My intial thoughts for an attempt of a proof:

Strictly monotone functions are injective. So if $\alpha, \beta \in [a,b]$ and $\alpha \not= \beta $ then $\alpha < \beta$. Since $f$ is strictly monotone increasing $f(\alpha) < f(\beta)$ and $f(\alpha) \not= f(\beta)$.

Since $f$ is strictly increasing, so is $f^{-1}$. So if $\alpha < \beta$ then $f^{-1}(f(\alpha)) < f^{-1}(f(\beta))$.

This is because if there exists $\alpha$ and $\beta $ $\in (a,b)$ with $\alpha < \beta$ such that $f^{-1}(\alpha)$ = $\alpha '$ and $f^{-1}(\beta)$ = $\beta '$ and $\alpha ' < \beta '$ then

$\beta = f^{-1}(\beta ') \le f^{-1}(\alpha ') = \alpha$

which is a contradiction if $f$ is strictly increasing.

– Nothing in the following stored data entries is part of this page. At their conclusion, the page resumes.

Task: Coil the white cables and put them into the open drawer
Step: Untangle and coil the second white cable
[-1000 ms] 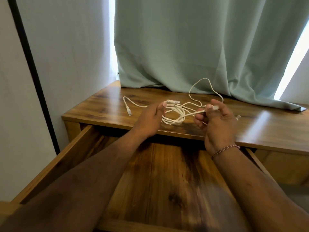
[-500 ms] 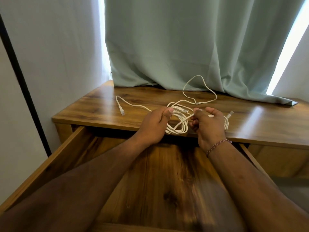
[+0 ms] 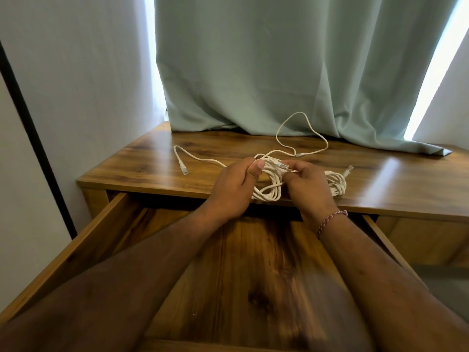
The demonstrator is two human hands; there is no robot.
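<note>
White cables [image 3: 269,191] bunched between both hands on the wooden desk top [image 3: 142,168].
I see my left hand [image 3: 233,189] gripping the coil, my right hand [image 3: 308,186] pinching a plug; loose strands trail beyond my fingers toward the curtain [image 3: 253,72], the open drawer [image 3: 243,262] under my wrists.

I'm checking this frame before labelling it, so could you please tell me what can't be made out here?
- Head view: how many white cables there are; the strands tangle between the left hand and right hand.
- Drawer floor: largely hidden by both forearms.
- Near forearms: blurred.
- Behind the curtain: hidden.
</note>
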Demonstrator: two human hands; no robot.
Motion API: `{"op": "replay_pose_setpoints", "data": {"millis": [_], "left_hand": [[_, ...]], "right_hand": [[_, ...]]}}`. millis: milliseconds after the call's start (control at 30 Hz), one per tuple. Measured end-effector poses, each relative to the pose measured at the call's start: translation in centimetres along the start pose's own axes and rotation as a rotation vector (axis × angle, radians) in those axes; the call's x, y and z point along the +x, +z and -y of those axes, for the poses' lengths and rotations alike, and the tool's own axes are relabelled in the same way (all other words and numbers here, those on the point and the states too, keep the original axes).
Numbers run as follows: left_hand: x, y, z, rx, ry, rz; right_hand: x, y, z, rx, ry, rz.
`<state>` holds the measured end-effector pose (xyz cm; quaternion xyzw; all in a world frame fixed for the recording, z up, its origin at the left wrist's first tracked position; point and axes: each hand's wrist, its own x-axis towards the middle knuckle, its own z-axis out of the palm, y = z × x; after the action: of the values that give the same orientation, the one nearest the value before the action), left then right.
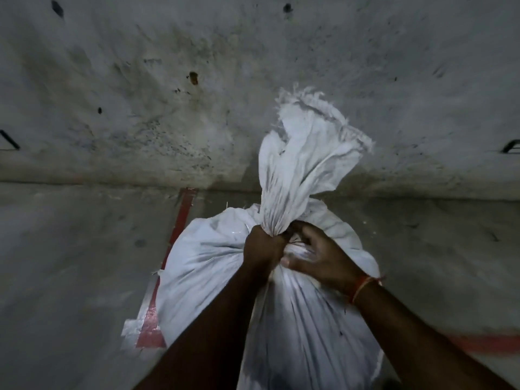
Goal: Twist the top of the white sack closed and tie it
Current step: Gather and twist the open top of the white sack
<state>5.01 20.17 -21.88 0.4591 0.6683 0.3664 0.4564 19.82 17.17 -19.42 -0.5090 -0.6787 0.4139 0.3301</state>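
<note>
- Head view: the white sack [225,266] stands full on a grey concrete floor [70,263], close to the foot of a stained concrete wall [140,94].
- Its gathered neck [277,220] is bunched into tight pleats, and the loose top [306,153] rises above it, flaring out to a frayed edge.
- The left hand [263,249] is clenched in a fist around the neck, fingers wrapped fully on the cloth.
- The right hand [318,257] lies just beside it, touching the neck from the right; its fingers curl in narrow at the pinch, but the dim light hides whether they hold cloth, a string, or nothing.
- A red thread band [361,285] circles the right wrist.
- 2 red painted stripes [183,212] mark the floor, 1 running under the sack's left side.
</note>
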Motion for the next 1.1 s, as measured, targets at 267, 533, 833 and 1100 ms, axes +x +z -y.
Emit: {"op": "replay_pose_setpoints", "data": {"millis": [267, 533, 833, 1100], "left_hand": [[-1.7, -1.8, -1.7, -0.465, -0.101, 0.257], [1.4, -2.5, -3.0, -0.283, -0.120, 0.526], [1.4, 0.1, -2.1, 0.257, 0.055, 0.212], [-2.7, -1.2, 0.3, 0.067, 0.478, 0.004]], "right_hand": [[1.1, 3.1, -0.3, -0.205, 0.034, -0.025], [2.7, 4.8, 0.3, -0.258, 0.120, -0.161], [2.9, 6.4, -0.4, -0.201, 0.307, -0.379], [4.8, 5.9, -0.5, -0.176, 0.515, -0.261]]}}
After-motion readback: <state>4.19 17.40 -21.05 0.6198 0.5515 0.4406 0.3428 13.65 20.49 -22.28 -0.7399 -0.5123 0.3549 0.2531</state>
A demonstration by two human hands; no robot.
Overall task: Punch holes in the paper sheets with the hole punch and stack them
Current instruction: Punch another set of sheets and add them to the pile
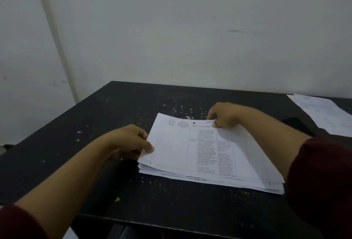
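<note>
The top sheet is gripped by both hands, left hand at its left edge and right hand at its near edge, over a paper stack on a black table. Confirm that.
Not quite: the right hand grips the top sheet at its far edge, not the near one, as the head view shows. The left hand does hold the left edge, and the paper stack does lie on the black table.
</note>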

The remainder of the proof is some form of an epsilon delta proof to show that the inverse function is continuous from the left at the right end point. My attempt:

Let $b$ be the upper limit $ \in [a,b]$ and define $d = f(b)$.

Next, I want to show that $\lim_{x\rightarrow d^{-}}f^{-1}(x) = b$ for any $\epsilon >0$ such that $(b-\epsilon) \subset [a,b]$.

So, $f(b-\epsilon) < f(b)$.

Let $\delta = 1/2 (f(b)-f(b-\epsilon))$

Then $f(x_0-\epsilon) < f(x_0)-\delta$

So if $|x-d| < \delta$, then $|f^{-1}(x)-f^{-1}(d)|<\epsilon$

then continuity holds at $f^{-1}(d)$, which is possible by the Archimedean principle. Currently, I'm having trouble with the epsilon-delta proof. I don't think the argument is strong enough.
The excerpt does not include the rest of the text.